Congratulations to Hansen and colleagues on a fine article on physical therapy and diabetes and to PTJ for publishing the article in the May 2013 issue.1 The following observations are meant to supplement the information. They are not intended to be critical of the work.
Diabetes and the many other associated chronic diseases need to further emerge on the radar and practices of physical therapists should we continue on our path as doctors unbound by referral. It is still common to see statements such as, “Secondary conditions, such as diabetes, may be prevalent in this population, and physical therapists need to be aware of this to adjust interventions and treatment.”2(p1408) Much worse positions often are encountered, such as, “Physical therapy does not treat diabetes. We do not prescribe medication.”
The terms “advanced glycation end-products (AGEs) or equivalent” and “chronic systemic inflammation (metaflammation) or equivalent” are absent from the Hansen et al article. Until physical therapy further translates the pathophysiology of this and related chronic diseases to our profession, we will remain practitioners following prescriptions and treating symptoms as opposed to addressing the origin of the maladies we treat. Exercise—one of the primary interventions for prevention, treatment, and recovery (PTR) in diabetes—places physical therapists as one of the most important practitioners in the PTR of diabetes and its many comorbid conditions. Physical therapists are positioned to be the lead practitioners in this and related diseases. We offer significant natural intervention approaches for PTR beyond the limitations and side effects of a “pill” or surgery. This potential will continue to be obfuscated by viewpoints and biases seen too often in our profession and certainly other professions we come into contact with. When 80% of the population is at direct risk,2 the issue does not remain a casual footnote to our treatment plans.

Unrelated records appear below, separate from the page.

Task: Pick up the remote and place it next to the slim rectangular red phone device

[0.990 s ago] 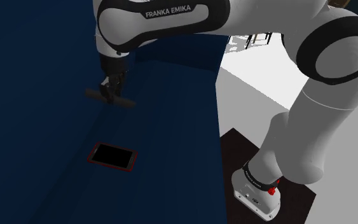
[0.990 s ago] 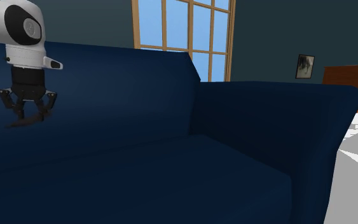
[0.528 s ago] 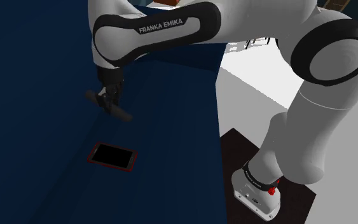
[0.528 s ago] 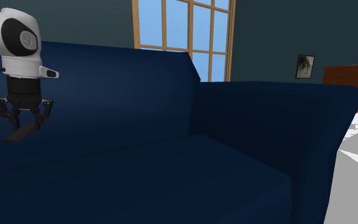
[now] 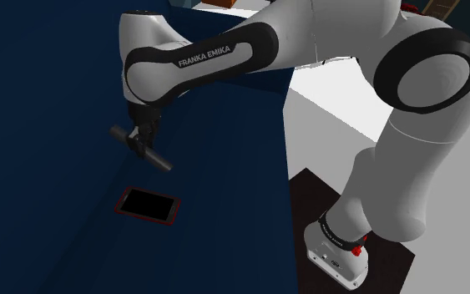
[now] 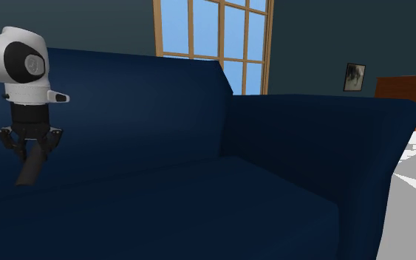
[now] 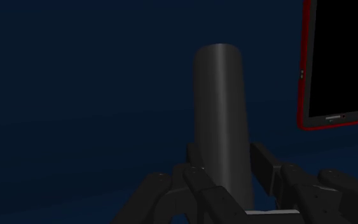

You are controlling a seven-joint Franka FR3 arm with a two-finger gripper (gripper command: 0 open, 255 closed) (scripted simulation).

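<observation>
Shoulder view, left of centre: the hand (image 5: 144, 139) was clenched on the dark grey remote (image 5: 161, 159), which hung tilted in the air over the navy sofa seat (image 5: 233, 184). The red-edged phone (image 5: 148, 205) lay flat on the seat just below it in the frame. In the wrist view the remote (image 7: 219, 114) jutted out between the fingers (image 7: 264, 164), with the phone (image 7: 336, 63) beside it, apart.

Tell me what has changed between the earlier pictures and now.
The gripper, jaws clamped on the dark remote throughout, has sunk a little toward the blue sofa seat and twisted, so the remote swung from lying across the shoulder view to slanting down to its right. The red-edged phone stayed where it lay.
</observation>
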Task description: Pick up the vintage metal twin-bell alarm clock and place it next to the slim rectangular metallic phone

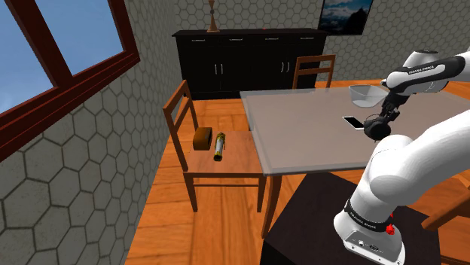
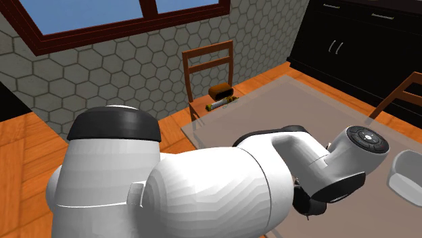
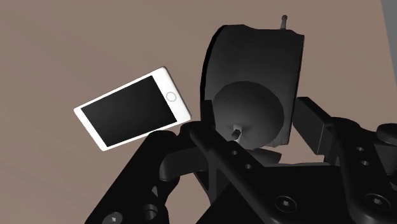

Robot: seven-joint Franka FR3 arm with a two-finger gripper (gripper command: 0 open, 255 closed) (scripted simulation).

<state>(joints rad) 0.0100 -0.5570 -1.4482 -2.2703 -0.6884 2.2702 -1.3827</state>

With “diabesity”3 as a significant disease descriptor, it is time for the physical therapy profession to take a fresh look at diabetes and associated diseases in view of the mounting evidence emerging from the laboratories around the world. All are related to AGEs and metaflammation generated from our lifestyle that alters the cellular function of every system of the body. If physical therapy can shake the shackles of the virtual absence of evidence-based nutrition in its practice and further define its role in exercise and lifestyle modification, it can make the greatest contribution to the PTR of diabetes of any of the professions addressing the disease currently. Unfortunately, diabetes PTR is at present a very dark corner in the physical therapy profession.
The profession will benefit by observing information such as the meta-analysis by Umpierre et al4 making the association with exercise and glycemic control. Additionally, practicing professionals need to understand and expand their knowledge of DNA methylation and the resultant metaflammation5 as it relates to cellular dysfunction that begins in utero6 and progresses over the lifetime.7–9 We must translate the importance of myokines10 and adipokines11 from our musculoskeletal and adipose tissue endocrine systems into our practice.
Recent emerging evidence alters a physical therapist's focus past symptom treatment and toward the pathophysiological origin of the problem for treatment intervention strategies. Because Kirkness et al2 included no mention of inflammation or AGEs in their article, it must be assumed that their “secondary” designation of diabetes is related to the other symptoms we are treating. Under present knowledge, diabetes appears to be secondary to the AGEs and resultant or accompanying metaflammation. It is likely one of many symptoms of this chronic long-term build-up that generally occurs covertly over many years mainly due to our lifestyle and nutritional practices. Diabetes becomes one of the comorbidities of this chronic degeneration and is not secondary to the other symptoms we treat so frequently. Although diabetes does create great damage, the most effective treatment strategy for PTR is to address the underlying pathophysiology of all of the symptoms. Perhaps the designation of “secondary” might have more accurately been termed “comorbid” or “accompanying”?
Kirkness et al make very important connections and points in their excellent article; perhaps my impression is not what the authors intended. But diabetes itself is not generally viewed as a disease we treat directly. How many physical therapist notes do you read that address “exercise for glycemic control” as one of the treatment goals? Hansen et al effectively push back against this too common omission. Still, we should be viewing this exercise intervention strategy at the cellular level, which puts us at DNA methylation,12,13 AGEs,14 and metaflammation.15
Nonetheless, the articles by Hansen et al1 and Kirkness et al2 are fine offerings as the profession struggles to expand its horizons past symptom treatment toward addressing the basic pathophysiology of diabetes with all of its comorbid symptoms. PTJ is to be commended for recognizing their importance to the practice of physical therapy and publishing them.
Footnotes
This letter was posted as a Rapid Response on June 26, 2013 at ptjournal.apta.org.